What to do. Take the data that follows and return it exactly.

Given material.
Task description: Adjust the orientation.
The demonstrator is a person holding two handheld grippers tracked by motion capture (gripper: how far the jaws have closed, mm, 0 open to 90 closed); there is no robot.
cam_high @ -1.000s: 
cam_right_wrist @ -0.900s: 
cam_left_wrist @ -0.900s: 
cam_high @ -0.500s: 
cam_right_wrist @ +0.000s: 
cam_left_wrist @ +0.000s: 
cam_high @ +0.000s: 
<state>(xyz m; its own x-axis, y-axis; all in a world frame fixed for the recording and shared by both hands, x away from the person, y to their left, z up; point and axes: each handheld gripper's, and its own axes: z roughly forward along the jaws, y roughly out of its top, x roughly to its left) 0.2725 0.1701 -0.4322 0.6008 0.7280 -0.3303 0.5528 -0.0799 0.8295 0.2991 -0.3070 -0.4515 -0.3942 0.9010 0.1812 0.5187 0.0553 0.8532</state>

Reply.
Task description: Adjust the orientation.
The demonstrator is a person holding two handheld grippers tracked by motion capture (gripper: how far the jaws have closed, mm, 0 open to 90 closed); there is no robot.
cam_high @ -1.000s: 
cam_right_wrist @ -0.900s: 
cam_left_wrist @ -0.900s: 
cam_high @ -0.500s: 
cam_right_wrist @ +0.000s: 
cam_left_wrist @ +0.000s: 
cam_high @ +0.000s: 
<state>(xyz m; its own x-axis, y-axis; all in a world frame fixed for the recording and shared by both hands, x away from the person, y to their left, z up; point and axes: each handheld gripper's, and its own axes: z roughly forward along the jaws, y roughly out of its top, x roughly to its left) 0.2725 0.1701 -0.4322 0.6008 0.7280 -0.3303 0.5528 -0.0799 0.8295 0.2991 -0.3070 -0.4515 -0.3942 0.9010 0.1812 0.5187 0.0553 0.8532</state>

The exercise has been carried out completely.